Mixed convective heat transfer in an open cavity with fins

This work numerically explores the mixed convective heat transfer in an open square enclosure containing conducting fins fixed to the heated vertical wall. This kind of work with fins has enormous potential due to its applications in research, engineering, and current industries. Therefore, the current work is highly significant to understand the impact of mixed convection. The external flow enters from the hole in the bottom wall and leaves from the hole in the upper wall. The left vertical wall of the enclosure is heated isothermally, and the fins are attached to the heated walls at a uniform height.
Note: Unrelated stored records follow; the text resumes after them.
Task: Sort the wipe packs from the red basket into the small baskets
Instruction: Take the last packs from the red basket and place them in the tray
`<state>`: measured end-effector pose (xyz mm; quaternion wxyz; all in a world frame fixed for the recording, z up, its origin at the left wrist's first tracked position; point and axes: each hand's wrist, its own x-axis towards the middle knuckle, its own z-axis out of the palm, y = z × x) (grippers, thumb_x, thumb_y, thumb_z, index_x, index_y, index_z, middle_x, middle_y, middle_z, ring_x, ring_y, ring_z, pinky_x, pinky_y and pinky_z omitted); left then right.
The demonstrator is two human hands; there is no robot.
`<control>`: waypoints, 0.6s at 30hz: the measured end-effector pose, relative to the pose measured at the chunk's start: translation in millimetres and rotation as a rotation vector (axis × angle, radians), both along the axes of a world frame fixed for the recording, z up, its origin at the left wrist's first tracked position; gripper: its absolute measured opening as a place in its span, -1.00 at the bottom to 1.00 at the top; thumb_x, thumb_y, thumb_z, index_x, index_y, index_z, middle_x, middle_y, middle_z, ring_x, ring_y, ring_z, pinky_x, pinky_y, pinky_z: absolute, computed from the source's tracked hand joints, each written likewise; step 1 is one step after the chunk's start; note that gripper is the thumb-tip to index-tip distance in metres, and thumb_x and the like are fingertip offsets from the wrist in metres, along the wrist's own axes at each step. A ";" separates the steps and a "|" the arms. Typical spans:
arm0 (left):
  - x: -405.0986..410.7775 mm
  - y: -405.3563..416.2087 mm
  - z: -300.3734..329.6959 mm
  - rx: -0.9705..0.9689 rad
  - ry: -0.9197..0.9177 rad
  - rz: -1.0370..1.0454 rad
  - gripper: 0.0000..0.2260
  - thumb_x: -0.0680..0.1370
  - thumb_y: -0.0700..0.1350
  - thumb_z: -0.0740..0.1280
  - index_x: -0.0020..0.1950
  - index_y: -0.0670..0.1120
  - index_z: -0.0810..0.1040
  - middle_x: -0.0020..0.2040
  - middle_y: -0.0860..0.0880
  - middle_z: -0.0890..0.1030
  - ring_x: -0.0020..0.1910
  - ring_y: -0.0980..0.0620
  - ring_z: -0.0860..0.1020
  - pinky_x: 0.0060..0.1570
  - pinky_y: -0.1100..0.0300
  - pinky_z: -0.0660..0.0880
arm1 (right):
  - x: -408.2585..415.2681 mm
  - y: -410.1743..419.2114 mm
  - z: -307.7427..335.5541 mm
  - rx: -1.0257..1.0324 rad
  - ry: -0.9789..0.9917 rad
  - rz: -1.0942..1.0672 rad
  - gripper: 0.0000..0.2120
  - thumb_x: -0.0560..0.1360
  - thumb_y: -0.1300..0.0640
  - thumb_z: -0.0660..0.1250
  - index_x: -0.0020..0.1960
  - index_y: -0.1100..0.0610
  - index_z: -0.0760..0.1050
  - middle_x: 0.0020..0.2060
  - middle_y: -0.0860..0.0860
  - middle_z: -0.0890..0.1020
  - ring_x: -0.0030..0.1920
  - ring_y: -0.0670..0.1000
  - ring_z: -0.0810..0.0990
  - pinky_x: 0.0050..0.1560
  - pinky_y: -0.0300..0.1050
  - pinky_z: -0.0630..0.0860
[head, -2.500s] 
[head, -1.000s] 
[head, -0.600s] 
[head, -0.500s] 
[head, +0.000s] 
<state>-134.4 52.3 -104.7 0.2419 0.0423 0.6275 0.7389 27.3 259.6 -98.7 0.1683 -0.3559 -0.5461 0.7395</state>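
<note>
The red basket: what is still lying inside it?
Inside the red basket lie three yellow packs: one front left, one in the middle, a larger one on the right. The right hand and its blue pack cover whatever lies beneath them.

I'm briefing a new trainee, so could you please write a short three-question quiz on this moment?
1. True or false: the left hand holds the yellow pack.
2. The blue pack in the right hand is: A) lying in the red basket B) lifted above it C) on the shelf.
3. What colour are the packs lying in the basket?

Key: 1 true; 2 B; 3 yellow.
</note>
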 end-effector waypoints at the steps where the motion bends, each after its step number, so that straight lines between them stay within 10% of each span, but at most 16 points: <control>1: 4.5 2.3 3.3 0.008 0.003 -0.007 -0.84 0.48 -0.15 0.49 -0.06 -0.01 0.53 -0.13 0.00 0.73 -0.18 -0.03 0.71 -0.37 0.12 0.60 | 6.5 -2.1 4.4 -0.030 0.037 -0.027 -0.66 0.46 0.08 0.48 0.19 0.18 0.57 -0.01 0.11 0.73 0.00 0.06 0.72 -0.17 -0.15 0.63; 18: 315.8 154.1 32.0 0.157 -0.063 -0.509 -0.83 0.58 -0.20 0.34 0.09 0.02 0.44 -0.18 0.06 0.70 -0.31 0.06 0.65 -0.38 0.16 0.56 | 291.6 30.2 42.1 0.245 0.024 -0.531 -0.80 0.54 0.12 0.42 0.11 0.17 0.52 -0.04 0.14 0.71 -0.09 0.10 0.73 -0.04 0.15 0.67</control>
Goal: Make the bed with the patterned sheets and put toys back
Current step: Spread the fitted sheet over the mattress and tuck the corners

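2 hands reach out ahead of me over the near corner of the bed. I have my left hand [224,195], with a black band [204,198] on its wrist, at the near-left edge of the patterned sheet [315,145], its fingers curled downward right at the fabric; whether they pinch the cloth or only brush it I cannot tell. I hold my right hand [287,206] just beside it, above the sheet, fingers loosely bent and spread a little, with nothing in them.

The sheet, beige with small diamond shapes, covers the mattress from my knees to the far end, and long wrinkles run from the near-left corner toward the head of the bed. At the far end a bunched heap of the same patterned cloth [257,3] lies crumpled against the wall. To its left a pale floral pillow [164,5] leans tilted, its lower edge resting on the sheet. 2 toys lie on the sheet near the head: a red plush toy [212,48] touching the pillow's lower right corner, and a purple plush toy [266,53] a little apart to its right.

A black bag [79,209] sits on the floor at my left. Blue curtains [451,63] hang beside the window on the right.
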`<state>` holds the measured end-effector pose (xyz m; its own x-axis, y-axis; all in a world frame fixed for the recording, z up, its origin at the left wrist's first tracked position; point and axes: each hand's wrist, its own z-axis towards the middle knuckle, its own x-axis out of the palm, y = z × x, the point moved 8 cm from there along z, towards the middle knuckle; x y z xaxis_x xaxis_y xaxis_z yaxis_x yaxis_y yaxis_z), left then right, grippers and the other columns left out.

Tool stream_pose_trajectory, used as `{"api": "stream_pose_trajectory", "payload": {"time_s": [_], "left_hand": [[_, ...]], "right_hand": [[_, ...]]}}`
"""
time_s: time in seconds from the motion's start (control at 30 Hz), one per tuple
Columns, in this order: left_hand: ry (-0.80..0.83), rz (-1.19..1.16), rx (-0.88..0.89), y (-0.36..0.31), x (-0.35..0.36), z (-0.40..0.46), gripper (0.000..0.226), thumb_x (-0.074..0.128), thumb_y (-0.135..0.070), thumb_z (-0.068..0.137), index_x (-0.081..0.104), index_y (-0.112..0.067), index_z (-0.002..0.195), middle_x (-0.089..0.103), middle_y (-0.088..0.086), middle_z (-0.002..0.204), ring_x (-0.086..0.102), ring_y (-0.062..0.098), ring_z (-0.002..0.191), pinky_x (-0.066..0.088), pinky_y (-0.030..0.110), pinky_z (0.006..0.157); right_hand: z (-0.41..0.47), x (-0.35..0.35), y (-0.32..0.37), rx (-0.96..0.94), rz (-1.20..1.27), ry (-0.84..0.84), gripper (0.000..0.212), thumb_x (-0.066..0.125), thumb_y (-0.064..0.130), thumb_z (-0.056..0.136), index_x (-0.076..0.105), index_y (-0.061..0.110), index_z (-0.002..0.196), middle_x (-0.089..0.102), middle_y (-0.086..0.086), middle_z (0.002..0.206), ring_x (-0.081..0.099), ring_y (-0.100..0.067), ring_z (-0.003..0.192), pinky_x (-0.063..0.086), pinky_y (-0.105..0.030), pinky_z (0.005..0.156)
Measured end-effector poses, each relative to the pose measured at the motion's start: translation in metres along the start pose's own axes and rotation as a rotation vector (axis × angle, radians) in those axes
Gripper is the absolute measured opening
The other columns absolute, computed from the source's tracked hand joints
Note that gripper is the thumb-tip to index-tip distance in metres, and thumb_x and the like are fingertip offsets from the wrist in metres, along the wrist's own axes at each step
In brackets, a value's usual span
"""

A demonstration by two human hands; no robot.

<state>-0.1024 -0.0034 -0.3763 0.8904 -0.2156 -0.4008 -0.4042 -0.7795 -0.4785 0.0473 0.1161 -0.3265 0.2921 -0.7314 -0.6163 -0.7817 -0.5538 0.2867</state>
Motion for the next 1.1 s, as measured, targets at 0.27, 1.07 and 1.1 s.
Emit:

Both the upper and lower walls are adiabatic, whereas the right sidewall is at a lower temperature. The non-dimensional transport equations are resolved by using the finite element method. The study is accomplished for the wide control variables range, such as Reynolds number (50 ≤ Re ≤ 200), Richardson's number (0.1 ≤ Ri ≤ 10), the length of the fins (L_f = 0.2, 0.4, and 0.6), the size of the outlet opening (W_out = 0.1, 0.2, and 0.3), and the gaps in between the outlet hole and left heated wall (S = 0, 0.45, and 0.9). The results show that the thermal performance of the open enclosure is meaningfully affected by the control parameters. The maximum and minimum heat transfer happens when the position of the outlet opening is at the left (S = 0) and right (S = 0.9), respectively. The heat transfer improves by raising the Ri and Re, whereas increasing the fin's length and distance between the outlet opening and left wall reduces heat transfer significantly. The $N{u}_{\mathrm{avg}}$ rises 13% with a decrease in the fin's length $\left(L_f\right)$ from 0.6 to 0.2 at Re = 200, S = 0 due to the improvement of the convection on the heated wall. Also, $N{u}_{\mathrm{avg}}$ increases by 15% when Ri increases from 1 to 9.